Required from the data below: the exact lines starting at the line containing "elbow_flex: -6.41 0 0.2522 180" and ending at the line containing "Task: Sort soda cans", with both ends kept and all pictures dropped.

Excerpts from a dataset:
────────
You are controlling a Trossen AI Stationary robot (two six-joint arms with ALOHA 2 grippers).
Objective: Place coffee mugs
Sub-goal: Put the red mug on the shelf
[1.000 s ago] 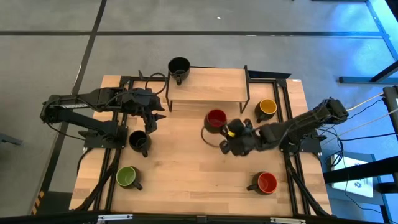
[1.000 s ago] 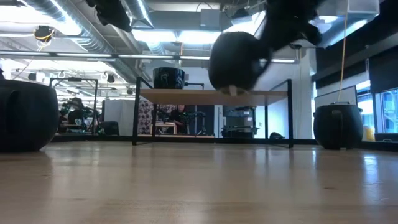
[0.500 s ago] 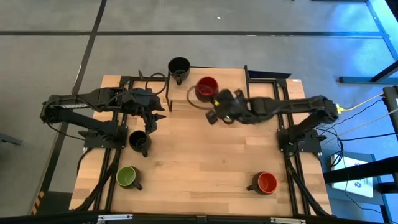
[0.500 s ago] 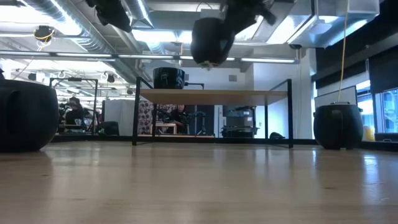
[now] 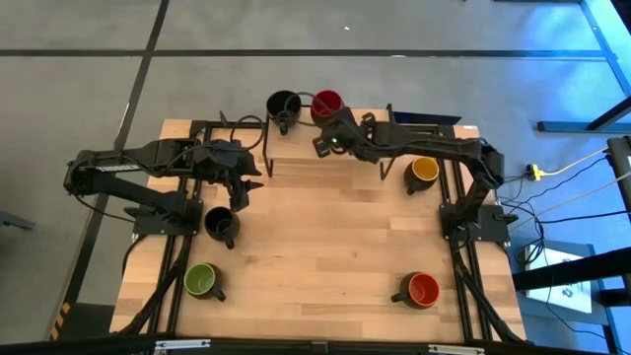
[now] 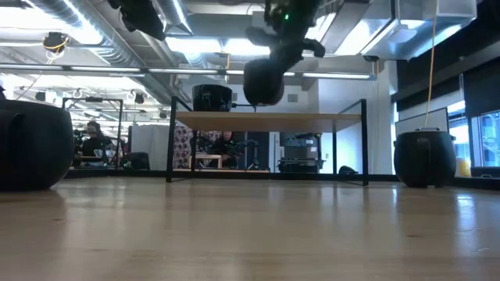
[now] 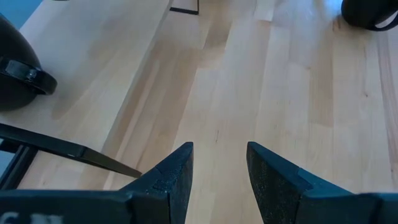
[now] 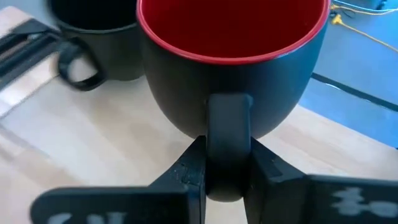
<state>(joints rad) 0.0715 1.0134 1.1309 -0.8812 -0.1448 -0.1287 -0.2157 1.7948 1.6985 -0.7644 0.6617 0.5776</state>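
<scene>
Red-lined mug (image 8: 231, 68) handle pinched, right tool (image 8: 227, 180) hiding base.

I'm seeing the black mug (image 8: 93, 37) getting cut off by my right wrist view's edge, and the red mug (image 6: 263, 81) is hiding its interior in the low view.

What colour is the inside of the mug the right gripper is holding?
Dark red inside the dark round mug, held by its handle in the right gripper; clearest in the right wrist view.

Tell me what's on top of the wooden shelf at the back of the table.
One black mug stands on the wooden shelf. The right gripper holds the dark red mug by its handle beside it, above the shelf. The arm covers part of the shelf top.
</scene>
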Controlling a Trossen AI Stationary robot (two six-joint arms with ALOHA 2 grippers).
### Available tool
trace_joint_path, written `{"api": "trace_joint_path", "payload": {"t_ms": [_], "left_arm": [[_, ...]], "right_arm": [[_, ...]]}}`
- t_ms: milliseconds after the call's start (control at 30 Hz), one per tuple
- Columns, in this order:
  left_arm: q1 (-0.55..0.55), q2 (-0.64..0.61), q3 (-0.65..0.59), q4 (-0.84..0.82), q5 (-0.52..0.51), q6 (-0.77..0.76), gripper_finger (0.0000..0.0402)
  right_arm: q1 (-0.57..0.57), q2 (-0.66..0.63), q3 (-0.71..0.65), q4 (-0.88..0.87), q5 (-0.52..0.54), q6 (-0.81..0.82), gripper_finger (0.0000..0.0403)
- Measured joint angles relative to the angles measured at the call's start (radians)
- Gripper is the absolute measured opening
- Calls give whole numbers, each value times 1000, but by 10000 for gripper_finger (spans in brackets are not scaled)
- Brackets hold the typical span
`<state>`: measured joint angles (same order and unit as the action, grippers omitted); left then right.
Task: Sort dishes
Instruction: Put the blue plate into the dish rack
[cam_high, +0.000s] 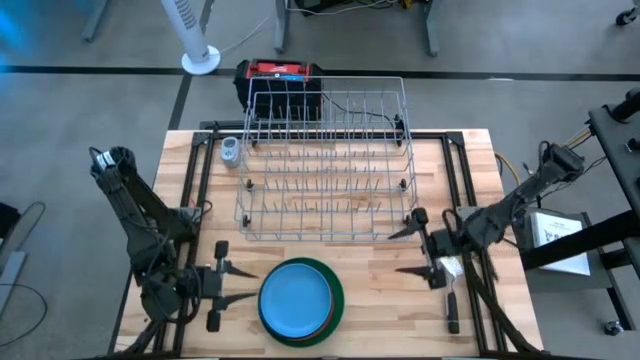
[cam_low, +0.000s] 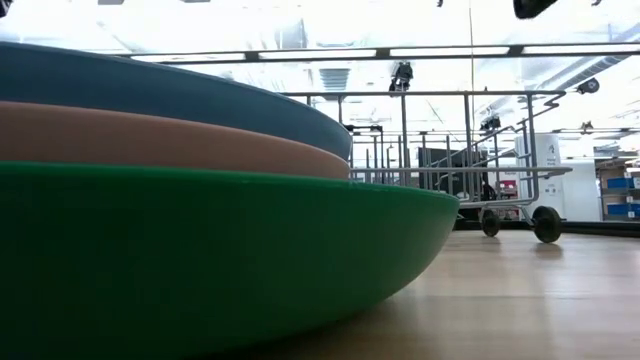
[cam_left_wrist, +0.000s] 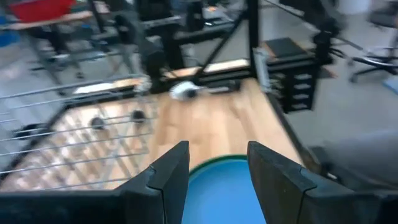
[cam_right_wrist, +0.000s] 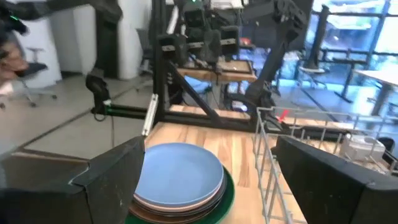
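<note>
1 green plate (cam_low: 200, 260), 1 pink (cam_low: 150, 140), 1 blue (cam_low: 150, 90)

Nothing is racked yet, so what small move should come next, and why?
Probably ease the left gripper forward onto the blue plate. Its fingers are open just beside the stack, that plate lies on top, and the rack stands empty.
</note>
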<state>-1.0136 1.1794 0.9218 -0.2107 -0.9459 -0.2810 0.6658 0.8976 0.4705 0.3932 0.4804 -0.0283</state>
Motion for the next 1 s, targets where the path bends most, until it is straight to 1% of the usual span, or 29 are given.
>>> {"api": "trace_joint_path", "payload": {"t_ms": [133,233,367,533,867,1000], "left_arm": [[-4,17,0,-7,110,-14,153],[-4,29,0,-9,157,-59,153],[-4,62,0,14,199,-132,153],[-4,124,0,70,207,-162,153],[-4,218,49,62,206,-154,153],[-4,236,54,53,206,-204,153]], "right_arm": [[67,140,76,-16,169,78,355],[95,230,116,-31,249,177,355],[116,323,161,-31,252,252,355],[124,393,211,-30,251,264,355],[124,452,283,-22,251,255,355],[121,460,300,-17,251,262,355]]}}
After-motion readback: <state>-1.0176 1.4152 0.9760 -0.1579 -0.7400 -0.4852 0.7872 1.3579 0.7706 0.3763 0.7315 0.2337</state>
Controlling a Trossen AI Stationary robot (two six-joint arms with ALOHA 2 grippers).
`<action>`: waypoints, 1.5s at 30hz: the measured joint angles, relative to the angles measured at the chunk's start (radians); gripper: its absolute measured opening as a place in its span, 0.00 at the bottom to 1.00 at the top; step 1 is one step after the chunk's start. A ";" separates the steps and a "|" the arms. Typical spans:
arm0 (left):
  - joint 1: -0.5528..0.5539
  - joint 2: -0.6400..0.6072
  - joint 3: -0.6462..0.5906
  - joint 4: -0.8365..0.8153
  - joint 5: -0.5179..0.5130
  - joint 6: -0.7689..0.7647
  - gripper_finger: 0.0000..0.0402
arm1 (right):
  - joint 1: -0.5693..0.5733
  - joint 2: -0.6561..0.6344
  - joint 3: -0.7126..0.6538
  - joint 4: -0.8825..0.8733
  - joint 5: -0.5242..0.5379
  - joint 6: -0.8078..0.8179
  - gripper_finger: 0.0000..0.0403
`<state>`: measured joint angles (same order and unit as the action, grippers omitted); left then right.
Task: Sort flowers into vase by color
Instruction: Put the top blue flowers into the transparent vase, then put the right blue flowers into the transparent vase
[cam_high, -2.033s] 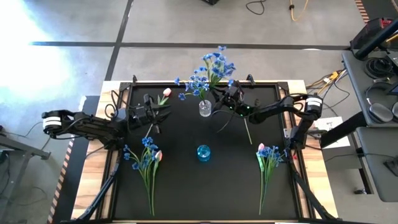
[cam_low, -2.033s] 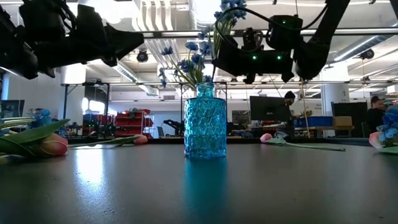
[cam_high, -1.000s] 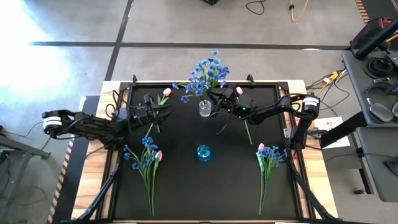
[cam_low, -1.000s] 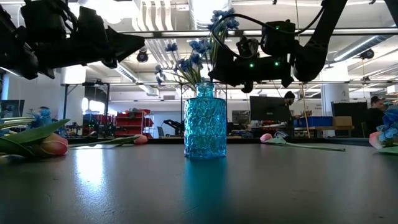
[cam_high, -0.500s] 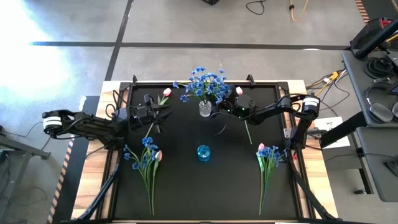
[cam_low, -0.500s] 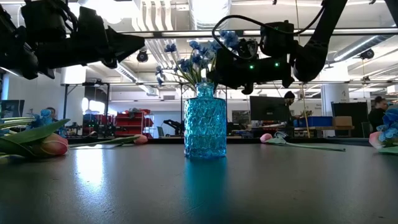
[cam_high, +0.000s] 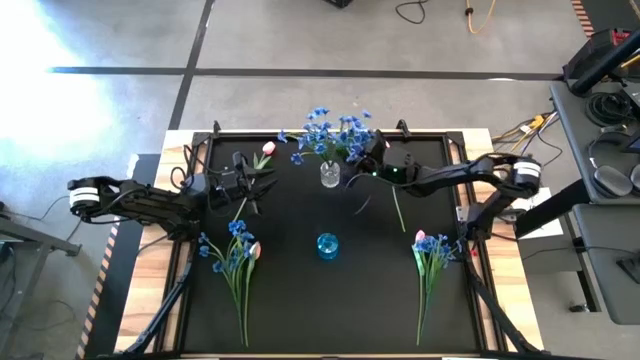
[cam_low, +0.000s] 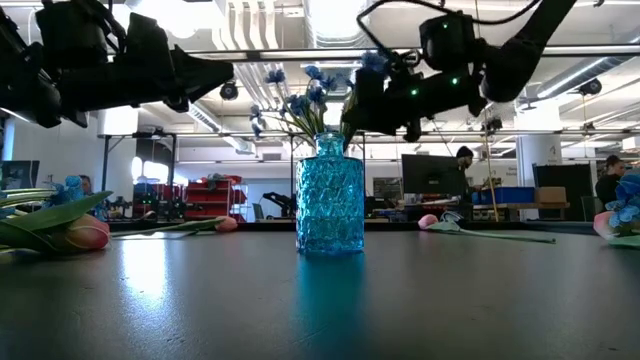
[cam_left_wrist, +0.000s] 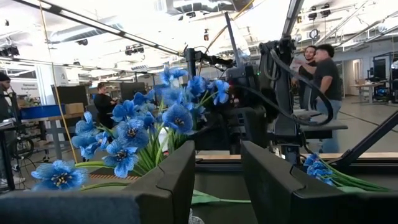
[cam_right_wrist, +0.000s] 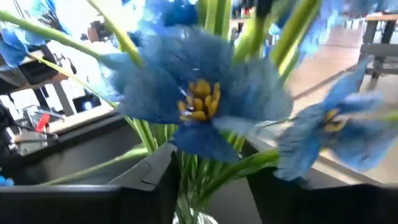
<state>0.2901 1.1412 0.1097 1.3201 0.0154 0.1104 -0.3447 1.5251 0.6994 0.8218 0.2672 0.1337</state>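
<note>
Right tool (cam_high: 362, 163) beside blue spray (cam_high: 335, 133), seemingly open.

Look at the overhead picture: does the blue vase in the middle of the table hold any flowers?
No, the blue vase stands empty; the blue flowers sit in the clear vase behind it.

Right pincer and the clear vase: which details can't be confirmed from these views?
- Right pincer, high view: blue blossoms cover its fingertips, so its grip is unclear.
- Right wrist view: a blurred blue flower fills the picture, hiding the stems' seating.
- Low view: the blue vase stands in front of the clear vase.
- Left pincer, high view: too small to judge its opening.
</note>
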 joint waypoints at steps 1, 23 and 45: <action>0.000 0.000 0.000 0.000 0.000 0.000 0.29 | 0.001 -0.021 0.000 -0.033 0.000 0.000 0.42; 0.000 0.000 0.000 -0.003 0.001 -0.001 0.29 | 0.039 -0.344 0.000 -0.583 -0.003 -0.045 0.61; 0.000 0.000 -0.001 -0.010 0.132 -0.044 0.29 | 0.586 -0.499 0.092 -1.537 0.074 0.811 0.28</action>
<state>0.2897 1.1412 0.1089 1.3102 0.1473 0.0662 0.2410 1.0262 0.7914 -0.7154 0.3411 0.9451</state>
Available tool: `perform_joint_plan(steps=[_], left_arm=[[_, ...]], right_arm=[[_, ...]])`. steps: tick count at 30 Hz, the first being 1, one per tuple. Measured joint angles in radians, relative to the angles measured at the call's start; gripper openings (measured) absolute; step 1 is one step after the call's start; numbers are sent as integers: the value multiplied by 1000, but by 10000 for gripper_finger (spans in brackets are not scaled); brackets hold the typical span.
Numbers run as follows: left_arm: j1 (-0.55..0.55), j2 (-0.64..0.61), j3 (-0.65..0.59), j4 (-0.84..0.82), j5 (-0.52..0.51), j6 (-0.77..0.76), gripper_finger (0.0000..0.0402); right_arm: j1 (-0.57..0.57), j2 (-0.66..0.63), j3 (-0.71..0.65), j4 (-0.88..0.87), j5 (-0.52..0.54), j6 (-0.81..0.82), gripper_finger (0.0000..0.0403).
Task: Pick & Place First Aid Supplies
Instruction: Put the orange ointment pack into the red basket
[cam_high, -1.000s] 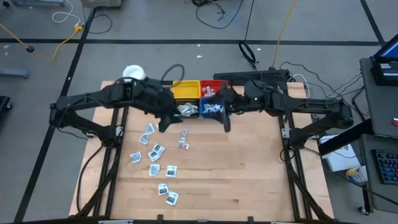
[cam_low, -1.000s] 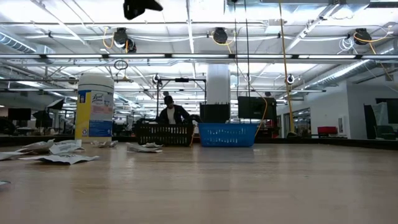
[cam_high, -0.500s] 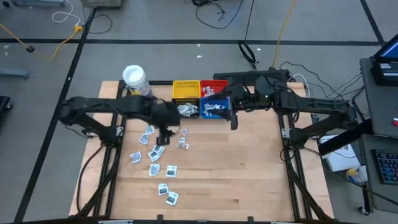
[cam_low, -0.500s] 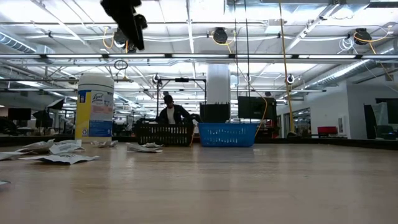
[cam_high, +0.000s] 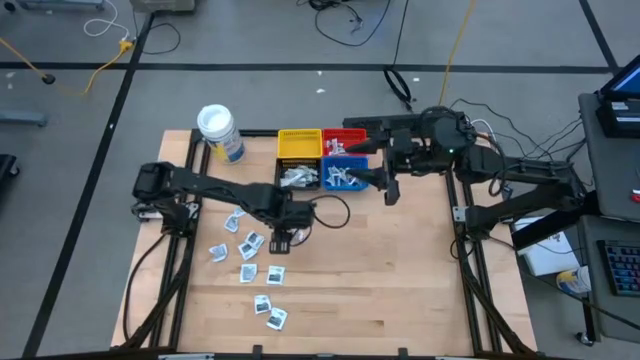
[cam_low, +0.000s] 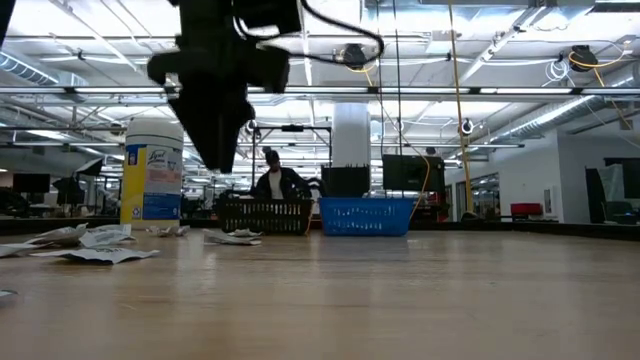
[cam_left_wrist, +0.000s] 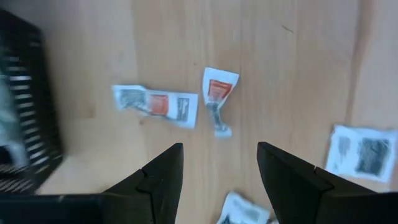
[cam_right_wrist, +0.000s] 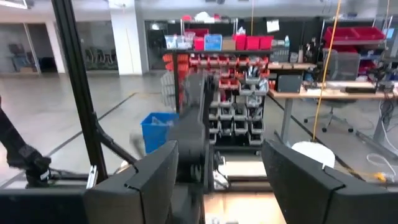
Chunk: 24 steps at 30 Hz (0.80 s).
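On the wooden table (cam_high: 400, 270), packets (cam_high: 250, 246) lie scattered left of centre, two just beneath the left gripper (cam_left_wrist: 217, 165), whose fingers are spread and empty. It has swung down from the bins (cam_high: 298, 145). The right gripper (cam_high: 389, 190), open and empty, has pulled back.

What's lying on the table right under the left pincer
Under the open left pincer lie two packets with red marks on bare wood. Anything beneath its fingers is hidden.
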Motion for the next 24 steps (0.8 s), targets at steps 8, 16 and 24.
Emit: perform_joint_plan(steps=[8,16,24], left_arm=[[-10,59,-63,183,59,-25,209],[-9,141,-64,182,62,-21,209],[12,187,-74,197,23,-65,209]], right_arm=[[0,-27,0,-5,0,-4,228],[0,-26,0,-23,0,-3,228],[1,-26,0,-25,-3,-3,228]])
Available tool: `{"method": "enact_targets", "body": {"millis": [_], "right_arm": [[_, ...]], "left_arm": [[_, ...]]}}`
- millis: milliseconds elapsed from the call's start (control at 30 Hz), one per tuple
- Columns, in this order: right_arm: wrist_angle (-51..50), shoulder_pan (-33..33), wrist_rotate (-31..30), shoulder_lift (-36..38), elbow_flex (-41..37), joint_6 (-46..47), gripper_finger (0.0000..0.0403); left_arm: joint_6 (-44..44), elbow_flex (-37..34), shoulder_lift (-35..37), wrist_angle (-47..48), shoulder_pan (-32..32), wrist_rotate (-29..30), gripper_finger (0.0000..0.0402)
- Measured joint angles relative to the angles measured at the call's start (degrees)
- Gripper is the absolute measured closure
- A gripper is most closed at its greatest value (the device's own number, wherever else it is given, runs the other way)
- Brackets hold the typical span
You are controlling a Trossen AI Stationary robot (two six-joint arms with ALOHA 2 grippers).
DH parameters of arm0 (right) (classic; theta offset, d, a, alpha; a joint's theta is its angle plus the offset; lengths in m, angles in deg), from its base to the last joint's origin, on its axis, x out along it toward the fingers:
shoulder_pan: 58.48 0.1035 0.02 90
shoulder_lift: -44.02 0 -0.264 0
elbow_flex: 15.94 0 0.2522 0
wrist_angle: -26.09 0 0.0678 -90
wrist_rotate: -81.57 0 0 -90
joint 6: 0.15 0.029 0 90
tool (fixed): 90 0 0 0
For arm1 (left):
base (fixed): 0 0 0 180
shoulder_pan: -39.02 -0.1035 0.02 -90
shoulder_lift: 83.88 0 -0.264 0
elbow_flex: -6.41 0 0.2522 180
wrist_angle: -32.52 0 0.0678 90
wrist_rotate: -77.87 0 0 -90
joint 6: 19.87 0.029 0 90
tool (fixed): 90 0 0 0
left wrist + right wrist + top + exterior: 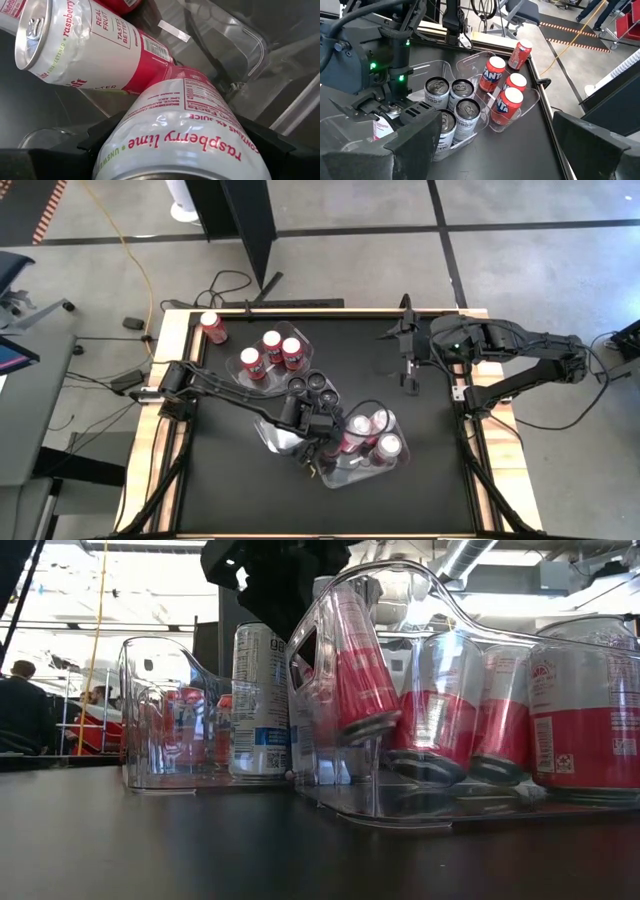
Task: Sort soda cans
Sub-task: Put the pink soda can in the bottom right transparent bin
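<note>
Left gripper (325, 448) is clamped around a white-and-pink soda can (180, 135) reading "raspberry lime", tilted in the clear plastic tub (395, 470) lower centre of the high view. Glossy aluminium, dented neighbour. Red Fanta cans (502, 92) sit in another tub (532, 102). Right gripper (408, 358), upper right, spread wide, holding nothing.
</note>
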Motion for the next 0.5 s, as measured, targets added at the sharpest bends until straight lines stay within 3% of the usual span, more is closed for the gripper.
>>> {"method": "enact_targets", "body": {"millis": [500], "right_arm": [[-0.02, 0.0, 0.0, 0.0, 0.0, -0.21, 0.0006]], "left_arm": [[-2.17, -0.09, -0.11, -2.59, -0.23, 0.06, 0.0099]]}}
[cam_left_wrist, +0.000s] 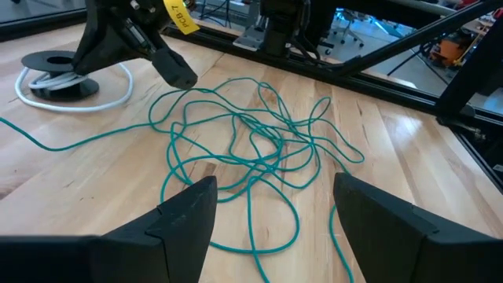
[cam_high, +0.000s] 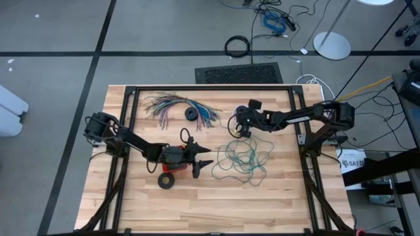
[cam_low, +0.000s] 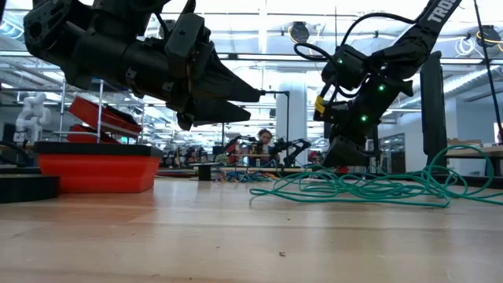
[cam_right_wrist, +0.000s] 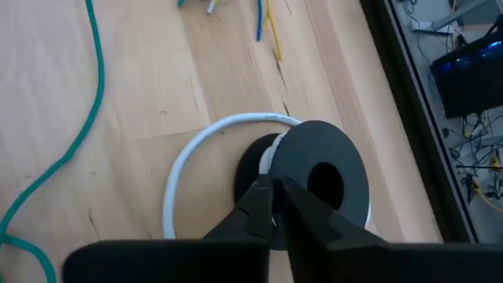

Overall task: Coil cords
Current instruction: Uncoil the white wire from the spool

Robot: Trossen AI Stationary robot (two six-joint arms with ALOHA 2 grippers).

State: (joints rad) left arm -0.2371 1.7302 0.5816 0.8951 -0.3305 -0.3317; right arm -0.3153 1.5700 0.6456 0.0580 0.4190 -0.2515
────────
**Solution for this exercise**
elbow_flex: -6.41 0 0.2522 180
wrist_angle: -32.52 0 0.0678 90
wrist_rotate: -77.87 0 0 -90
joint 6: 19.87 0.029 0 90
tool (fixed): 90 0 0 0
left wrist + right wrist + top + exterior: 
Task: Sort soda cans

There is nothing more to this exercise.